Andy Lutomirski <luto@xxxxxxxxxxxxxx> · Fri, 12 Jul 2019 10:45:06 -0600

> On Jul 12, 2019, at 10:37 AM, Alexandre Chartre <alexandre.chartre@xxxxxxxxxx> wrote:
> 
> 
> 
>> On 7/12/19 5:16 PM, Thomas Gleixner wrote:
>>> On Fri, 12 Jul 2019, Peter Zijlstra wrote:
>>>> On Fri, Jul 12, 2019 at 01:56:44PM +0200, Alexandre Chartre wrote:
>>>> 
>>>> I think that's precisely what makes ASI and PTI different and independent.
>>>> PTI is just about switching between userland and kernel page-tables, while
>>>> ASI is about switching page-table inside the kernel. You can have ASI without
>>>> having PTI. You can also use ASI for kernel threads so for code that won't
>>>> be triggered from userland and so which won't involve PTI.
>>> 
>>> PTI is not mapping         kernel space to avoid             speculation crap (meltdown).
>>> ASI is not mapping part of kernel space to avoid (different) speculation crap (MDS).
>>> 
>>> See how very similar they are?
>>> 
>>> Furthermore, to recover SMT for userspace (under MDS) we not only need
>>> core-scheduling but core-scheduling per address space. And ASI was
>>> specifically designed to help mitigate the trainwreck just described.
>>> 
>>> By explicitly exposing (hopefully harmless) part of the kernel to MDS,
>>> we reduce the part that needs core-scheduling and thus reduce the rate
>>> the SMT siblngs need to sync up/schedule.
>>> 
>>> But looking at it that way, it makes no sense to retain 3 address
>>> spaces, namely:
>>> 
>>>   user / kernel exposed / kernel private.
>>> 
>>> Specifically, it makes no sense to expose part of the kernel through MDS
>>> but not through Meltdow. Therefore we can merge the user and kernel
>>> exposed address spaces.
>>> 
>>> And then we've fully replaced PTI.
>>> 
>>> So no, they're not orthogonal.
>> Right. If we decide to expose more parts of the kernel mappings then that's
>> just adding more stuff to the existing user (PTI) map mechanics.
> 
> If we expose more parts of the kernel mapping by adding them to the existing
> user (PTI) map, then we only control the mapping of kernel sensitive data but
> we don't control user mapping (with ASI, we exclude all user mappings).
> 
> How would you control the mapping of userland sensitive data and exclude them
> from the user map?

As I see it, if we think part of the kernel is okay to leak to VM guests, then it should think it’s okay to leak to userspace and versa. At the end of the day, this may just have to come down to an administrator’s choice of how careful the mitigations need to be.
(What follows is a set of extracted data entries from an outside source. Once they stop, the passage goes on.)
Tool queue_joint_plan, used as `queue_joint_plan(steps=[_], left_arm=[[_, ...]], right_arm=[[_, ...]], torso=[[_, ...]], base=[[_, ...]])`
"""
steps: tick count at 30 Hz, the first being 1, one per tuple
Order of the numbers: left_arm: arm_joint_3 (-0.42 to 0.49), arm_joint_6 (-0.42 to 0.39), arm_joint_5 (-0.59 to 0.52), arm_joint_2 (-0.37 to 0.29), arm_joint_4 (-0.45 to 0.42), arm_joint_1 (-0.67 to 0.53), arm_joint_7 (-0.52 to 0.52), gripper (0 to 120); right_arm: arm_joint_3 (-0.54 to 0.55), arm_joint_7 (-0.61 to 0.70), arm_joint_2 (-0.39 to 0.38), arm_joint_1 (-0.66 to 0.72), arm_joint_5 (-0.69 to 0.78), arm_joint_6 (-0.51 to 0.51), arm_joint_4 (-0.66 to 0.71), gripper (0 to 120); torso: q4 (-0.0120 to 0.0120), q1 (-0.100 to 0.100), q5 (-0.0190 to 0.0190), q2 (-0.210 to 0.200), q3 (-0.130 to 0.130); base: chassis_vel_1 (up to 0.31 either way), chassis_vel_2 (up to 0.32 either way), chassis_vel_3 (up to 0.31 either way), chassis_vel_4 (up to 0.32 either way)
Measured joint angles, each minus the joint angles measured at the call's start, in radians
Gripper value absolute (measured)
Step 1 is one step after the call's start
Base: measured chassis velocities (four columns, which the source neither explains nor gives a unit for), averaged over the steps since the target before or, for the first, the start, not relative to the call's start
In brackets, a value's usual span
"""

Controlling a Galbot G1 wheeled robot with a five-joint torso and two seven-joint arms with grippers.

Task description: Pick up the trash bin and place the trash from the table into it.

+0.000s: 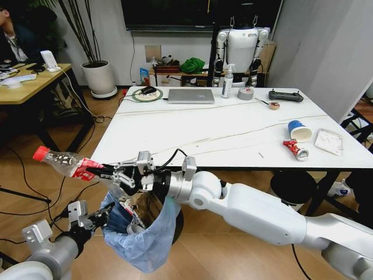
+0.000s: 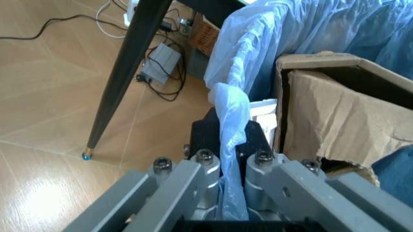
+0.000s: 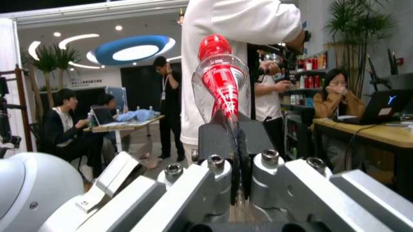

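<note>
Down low, the left end effector (image 1: 100, 219) is clamped on the light-blue bag rim of the trash bin (image 1: 145, 233), held up off the floor with torn cardboard (image 2: 335, 121) inside. Just above it the right end effector (image 1: 111, 173) grips a clear red-capped bottle (image 1: 61, 163). Farther back on the bench (image 1: 221, 131): a blue cup (image 1: 299, 130) and a red tube (image 1: 295, 148).

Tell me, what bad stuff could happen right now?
The plastic bottle in the right gripper pokes out sideways past the trash bin, so it might fall on the floor if let go here. The left gripper pinches mostly the thin bag at the rim, which could slip or tear. The torn cardboard already fills much of the bin.
</note>
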State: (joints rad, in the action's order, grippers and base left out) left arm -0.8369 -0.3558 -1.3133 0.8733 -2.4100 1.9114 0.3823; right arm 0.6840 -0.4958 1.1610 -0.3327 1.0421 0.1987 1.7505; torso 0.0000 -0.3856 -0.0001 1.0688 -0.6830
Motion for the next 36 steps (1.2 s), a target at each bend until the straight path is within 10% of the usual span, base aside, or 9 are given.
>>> queue_joint_plan(steps=[36], left_arm=[[-0.008, -0.001, -0.012, -0.003, -0.01, 0.003, 0.011, 0]], right_arm=[[-0.023, -0.115, -0.113, -0.05, -0.051, 0.032, -0.017, 0]], torso=[[0.0, 0.0, 0.0001, 0.0, 0.0]], base=[[0.0, 0.0, 0.0, 0.0]])
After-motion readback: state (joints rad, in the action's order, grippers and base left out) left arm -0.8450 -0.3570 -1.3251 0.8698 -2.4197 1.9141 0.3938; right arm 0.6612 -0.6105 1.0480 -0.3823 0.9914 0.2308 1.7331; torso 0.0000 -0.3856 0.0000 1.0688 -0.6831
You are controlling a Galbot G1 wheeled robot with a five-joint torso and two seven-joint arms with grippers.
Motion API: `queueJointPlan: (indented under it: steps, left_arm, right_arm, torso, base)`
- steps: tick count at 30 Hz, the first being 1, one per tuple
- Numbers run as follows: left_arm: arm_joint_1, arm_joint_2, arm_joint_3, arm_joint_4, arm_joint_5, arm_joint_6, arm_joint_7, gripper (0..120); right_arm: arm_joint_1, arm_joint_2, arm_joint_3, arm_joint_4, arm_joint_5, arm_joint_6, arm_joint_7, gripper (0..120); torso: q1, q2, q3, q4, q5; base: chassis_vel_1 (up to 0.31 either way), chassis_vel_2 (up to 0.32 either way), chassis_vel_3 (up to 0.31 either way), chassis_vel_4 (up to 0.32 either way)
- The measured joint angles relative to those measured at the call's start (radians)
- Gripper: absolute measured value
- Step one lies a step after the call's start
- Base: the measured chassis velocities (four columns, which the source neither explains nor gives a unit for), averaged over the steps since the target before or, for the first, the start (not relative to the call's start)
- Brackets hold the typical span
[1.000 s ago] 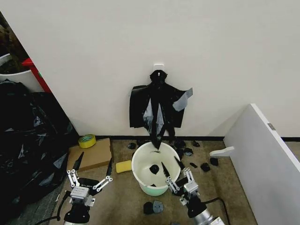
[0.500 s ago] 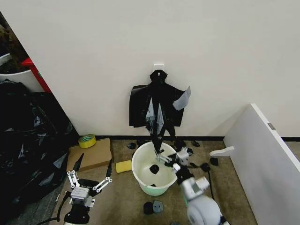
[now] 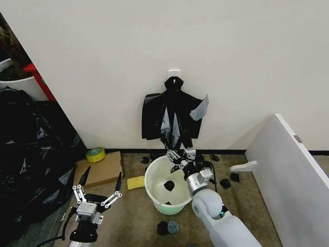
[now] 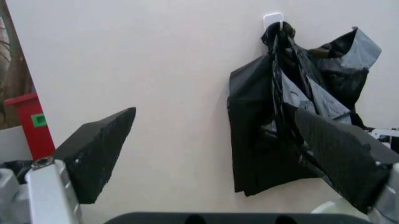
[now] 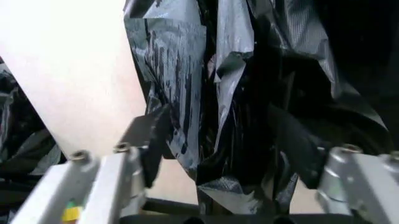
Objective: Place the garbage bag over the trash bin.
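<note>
A: Bag (image 3: 172, 116) hung from a white hook (image 3: 174, 72) on the wall, black and crinkled, its tail reaching down to just above the bin (image 3: 154, 191). Bin stood on the floor below it, white with a green base, a small black scrap (image 3: 168, 184) lying inside.

B: Right end effector?

A: Right end effector (image 3: 176, 154) was raised over the bin's far rim, at the bag's lower tail. Right wrist view showed its fingers (image 5: 154, 140) spread apart with the bag's folds (image 5: 231, 93) between them, not clenched on the plastic.

B: And the left?

A: Left end effector (image 3: 97, 191) sat low by the cardboard (image 3: 100, 170), well apart from the bin, released, fingers (image 4: 100, 151) wide. Its wrist view looked toward the bag (image 4: 293, 116) on the wall.

B: Other items?

A: Yellow tape roll (image 3: 95, 154) on the cardboard, yellow sponge (image 3: 135, 182) just beside the bin.
</note>
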Motion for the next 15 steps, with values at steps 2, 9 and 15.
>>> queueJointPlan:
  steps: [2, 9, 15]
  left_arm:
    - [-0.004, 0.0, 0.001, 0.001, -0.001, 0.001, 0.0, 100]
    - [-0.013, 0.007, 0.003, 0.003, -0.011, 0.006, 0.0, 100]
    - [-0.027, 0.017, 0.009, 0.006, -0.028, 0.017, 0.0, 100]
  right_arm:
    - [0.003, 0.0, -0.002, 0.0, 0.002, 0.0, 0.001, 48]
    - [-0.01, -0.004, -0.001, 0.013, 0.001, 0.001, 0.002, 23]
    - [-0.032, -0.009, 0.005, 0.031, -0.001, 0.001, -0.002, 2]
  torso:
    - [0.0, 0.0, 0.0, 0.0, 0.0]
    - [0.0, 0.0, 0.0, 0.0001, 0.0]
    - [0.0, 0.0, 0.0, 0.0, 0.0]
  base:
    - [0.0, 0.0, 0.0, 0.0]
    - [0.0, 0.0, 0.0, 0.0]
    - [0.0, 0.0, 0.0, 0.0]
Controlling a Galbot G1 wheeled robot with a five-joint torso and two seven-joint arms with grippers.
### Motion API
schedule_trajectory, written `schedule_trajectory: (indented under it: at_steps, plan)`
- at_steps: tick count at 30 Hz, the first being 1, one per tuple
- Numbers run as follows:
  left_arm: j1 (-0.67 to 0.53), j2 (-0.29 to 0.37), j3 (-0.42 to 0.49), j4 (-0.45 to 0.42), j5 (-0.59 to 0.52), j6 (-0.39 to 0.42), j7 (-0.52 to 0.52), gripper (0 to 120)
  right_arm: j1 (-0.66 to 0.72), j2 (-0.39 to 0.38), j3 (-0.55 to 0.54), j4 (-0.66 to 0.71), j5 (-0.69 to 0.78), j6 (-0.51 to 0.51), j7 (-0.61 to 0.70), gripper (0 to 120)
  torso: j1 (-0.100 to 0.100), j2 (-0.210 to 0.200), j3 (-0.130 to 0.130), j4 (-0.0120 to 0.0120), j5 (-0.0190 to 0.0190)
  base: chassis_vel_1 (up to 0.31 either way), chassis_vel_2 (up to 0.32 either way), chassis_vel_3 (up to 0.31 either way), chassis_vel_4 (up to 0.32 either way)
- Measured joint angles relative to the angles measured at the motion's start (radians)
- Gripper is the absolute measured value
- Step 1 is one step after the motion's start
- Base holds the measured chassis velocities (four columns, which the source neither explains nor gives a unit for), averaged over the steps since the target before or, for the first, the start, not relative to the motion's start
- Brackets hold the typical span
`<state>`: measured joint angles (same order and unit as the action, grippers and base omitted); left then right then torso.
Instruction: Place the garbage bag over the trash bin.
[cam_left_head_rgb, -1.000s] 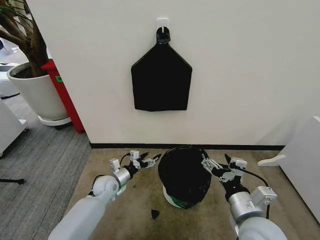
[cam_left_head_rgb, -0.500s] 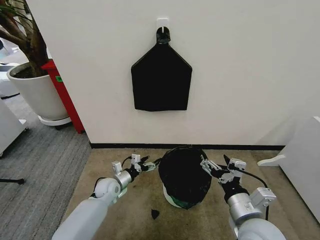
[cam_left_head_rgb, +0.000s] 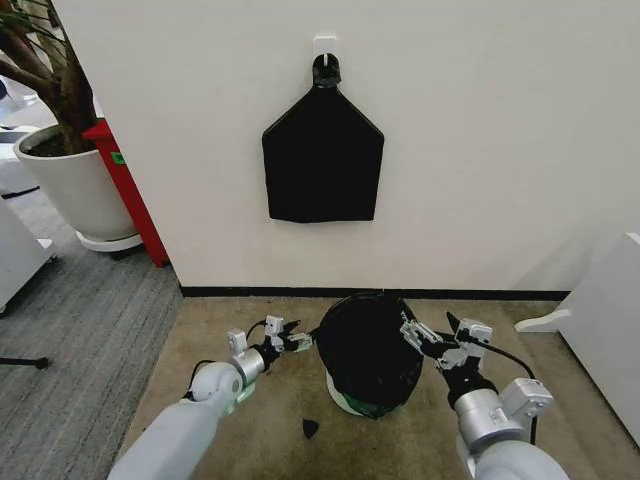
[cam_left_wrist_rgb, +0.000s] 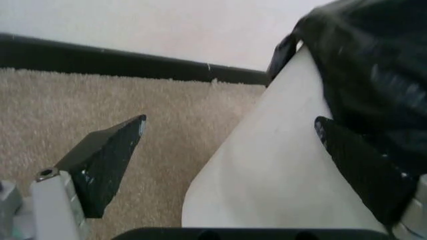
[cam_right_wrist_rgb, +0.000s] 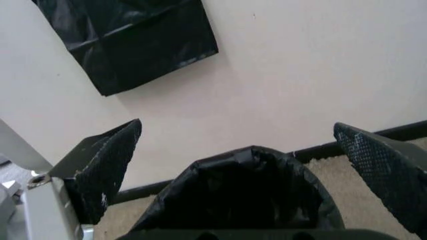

> Would you have the application explicitly identify sensitive
> data (like Andy suggested with a /dev/xpfo device)?

That’s not really the intent of my suggestion. I was suggesting that maybe we don’t need ASI at all if we allow VMs to exclude their memory from the kernel mapping entirely.  Heck, in a setup like this, we can maybe even get away with turning PTI off under very, very controlled circumstances.  I’m not quite sure what to do about the kernel random pools, though.